**Exercise:** If a line in the entries contains the word "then", list it.

**Items listed in a dataset:**
· · ·

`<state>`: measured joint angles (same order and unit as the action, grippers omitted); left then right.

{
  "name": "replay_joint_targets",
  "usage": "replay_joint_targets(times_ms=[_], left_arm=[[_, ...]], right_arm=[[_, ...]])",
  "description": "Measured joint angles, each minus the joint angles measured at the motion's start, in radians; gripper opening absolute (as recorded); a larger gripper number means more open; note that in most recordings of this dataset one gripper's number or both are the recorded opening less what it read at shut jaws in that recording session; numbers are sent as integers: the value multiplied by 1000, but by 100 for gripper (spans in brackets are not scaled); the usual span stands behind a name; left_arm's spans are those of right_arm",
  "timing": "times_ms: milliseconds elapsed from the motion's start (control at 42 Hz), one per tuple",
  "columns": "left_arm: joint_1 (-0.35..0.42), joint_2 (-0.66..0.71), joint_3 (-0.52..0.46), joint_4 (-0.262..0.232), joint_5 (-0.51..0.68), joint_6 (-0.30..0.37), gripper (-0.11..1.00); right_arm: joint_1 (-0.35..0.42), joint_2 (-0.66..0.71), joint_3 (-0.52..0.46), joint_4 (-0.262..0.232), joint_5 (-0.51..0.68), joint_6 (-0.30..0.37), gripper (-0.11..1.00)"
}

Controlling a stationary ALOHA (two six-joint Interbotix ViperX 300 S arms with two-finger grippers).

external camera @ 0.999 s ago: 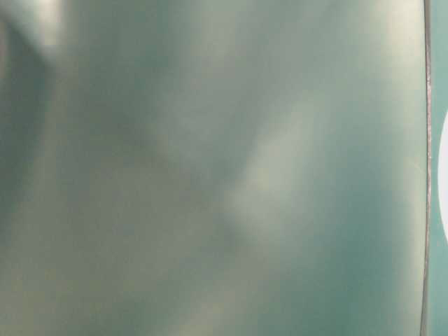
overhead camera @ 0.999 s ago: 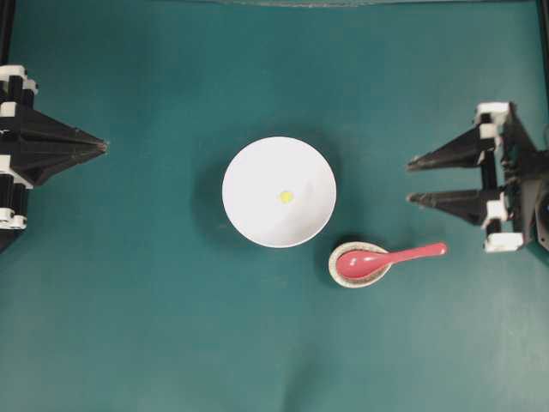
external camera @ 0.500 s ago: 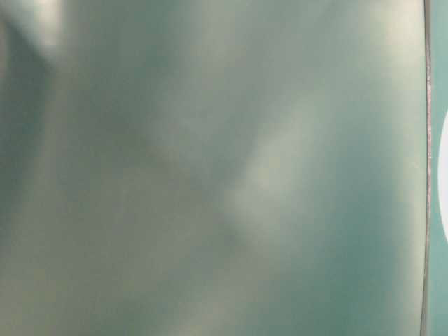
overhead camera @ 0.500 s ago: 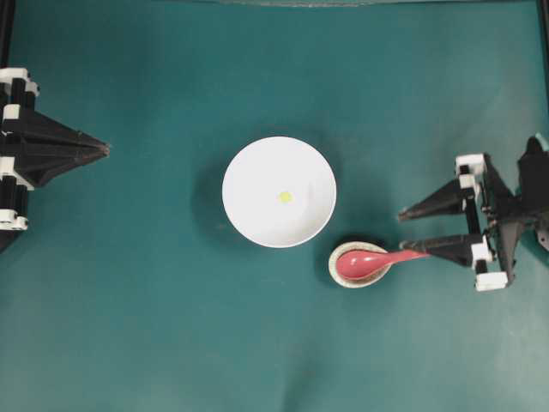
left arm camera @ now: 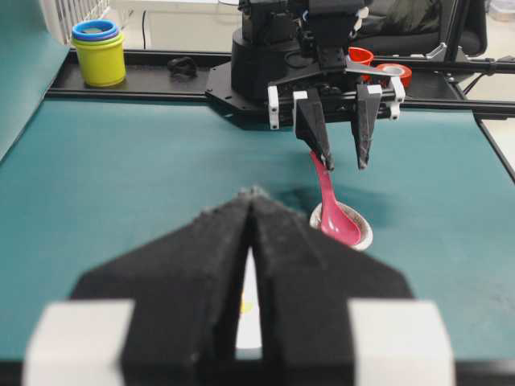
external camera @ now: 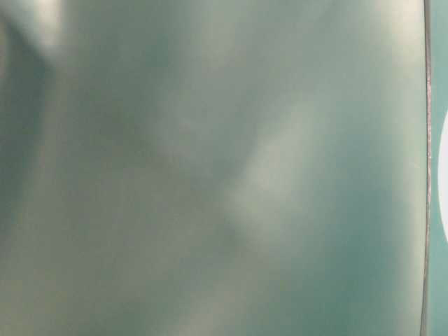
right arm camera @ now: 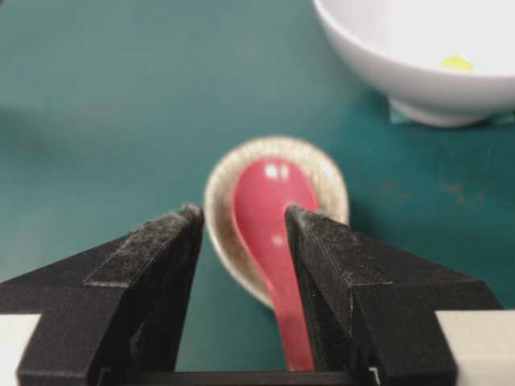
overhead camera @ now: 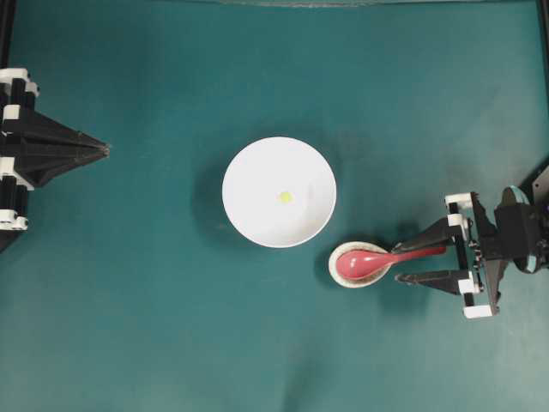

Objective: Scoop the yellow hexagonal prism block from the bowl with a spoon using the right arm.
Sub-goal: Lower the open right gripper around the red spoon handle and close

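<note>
The white bowl (overhead camera: 249, 163) sits mid-table with the tiny yellow block (overhead camera: 285, 196) inside. The pink-red spoon (overhead camera: 369, 260) rests with its scoop in a small speckled dish (overhead camera: 337, 268), handle pointing right. My right gripper (overhead camera: 401, 262) is open, its jaws astride the spoon's handle. In the right wrist view the gripper (right arm camera: 241, 213) has the spoon (right arm camera: 273, 201) between its fingers, close against the right one; the bowl (right arm camera: 418, 88) and block (right arm camera: 456, 62) lie beyond. My left gripper (overhead camera: 105, 148) is shut and empty at the far left, also in its own view (left arm camera: 252, 193).
The left wrist view shows the right gripper (left arm camera: 345, 165) over the spoon (left arm camera: 334, 217), and stacked yellow and blue cups (left arm camera: 99, 50) off the table's far edge. The table-level view is a blur, with a white sliver (external camera: 444, 182) at its right edge.
My right arm has moved toward the front of the table and lowered, so its open jaws now straddle the spoon's handle. The left arm, bowl and block have not moved.
</note>
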<state>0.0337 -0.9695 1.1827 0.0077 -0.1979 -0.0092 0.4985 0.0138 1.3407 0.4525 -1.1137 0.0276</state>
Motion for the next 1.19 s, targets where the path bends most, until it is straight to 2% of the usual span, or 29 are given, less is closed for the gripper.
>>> replay_joint_targets(times_ms=[309, 904, 999, 1142, 1190], left_arm=[[0, 0, 0, 0, 0, 0, 0], [0, 0, 0, 0, 0, 0, 0], [0, 0, 0, 0, 0, 0, 0], [0, 0, 0, 0, 0, 0, 0], [0, 2, 0, 0, 0, 0, 0]], right_arm=[[2, 64, 25, 5, -26, 40, 52], [2, 106, 28, 12, -12, 49, 51], [2, 106, 26, 12, -8, 49, 46], [2, 104, 26, 12, -6, 49, 24], [2, 104, 28, 14, -8, 49, 22]])
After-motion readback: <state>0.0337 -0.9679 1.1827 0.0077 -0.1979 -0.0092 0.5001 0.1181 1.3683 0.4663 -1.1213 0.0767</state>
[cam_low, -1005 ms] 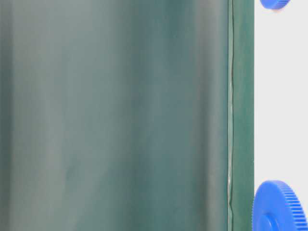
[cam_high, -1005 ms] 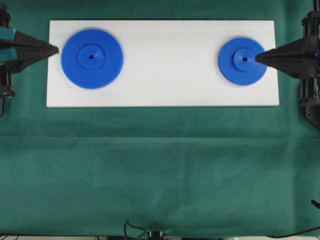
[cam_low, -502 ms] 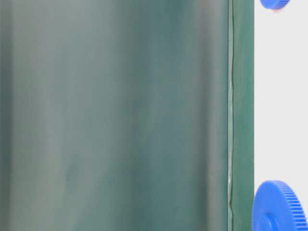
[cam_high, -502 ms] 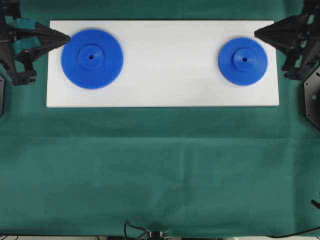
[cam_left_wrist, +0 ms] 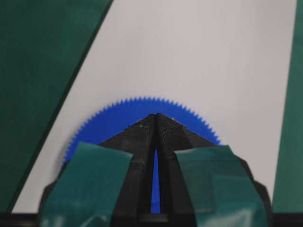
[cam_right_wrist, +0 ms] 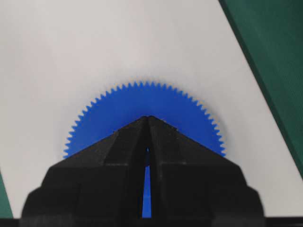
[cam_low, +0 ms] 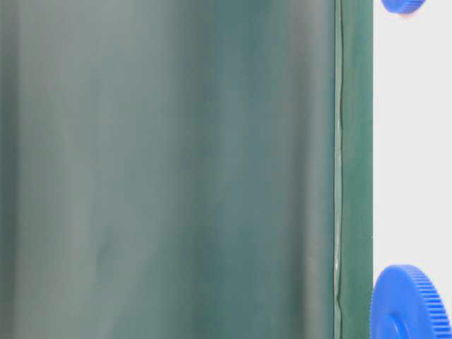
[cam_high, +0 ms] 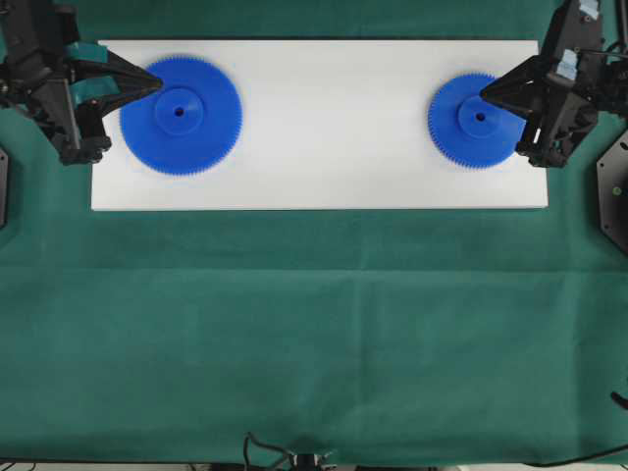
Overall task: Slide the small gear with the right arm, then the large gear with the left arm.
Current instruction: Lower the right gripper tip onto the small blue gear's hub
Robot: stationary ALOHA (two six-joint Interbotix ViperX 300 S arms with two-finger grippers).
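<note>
Overhead: both gears (wrists: one each)

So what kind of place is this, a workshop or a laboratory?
Probably a robot lab test bench. A green cloth covers the table, a plain white board carries just two blue gears, and two black arms stand at either end.

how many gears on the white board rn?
2. The large gear sits at the board's left end, the left gripper tip over its rim. The small gear sits at the right end, the right gripper tip above its hub. No others visible.
</note>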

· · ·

**Answer to this exercise:**
`<state>`: measured joint angles (same order and unit as the action, grippers omitted); left then right.
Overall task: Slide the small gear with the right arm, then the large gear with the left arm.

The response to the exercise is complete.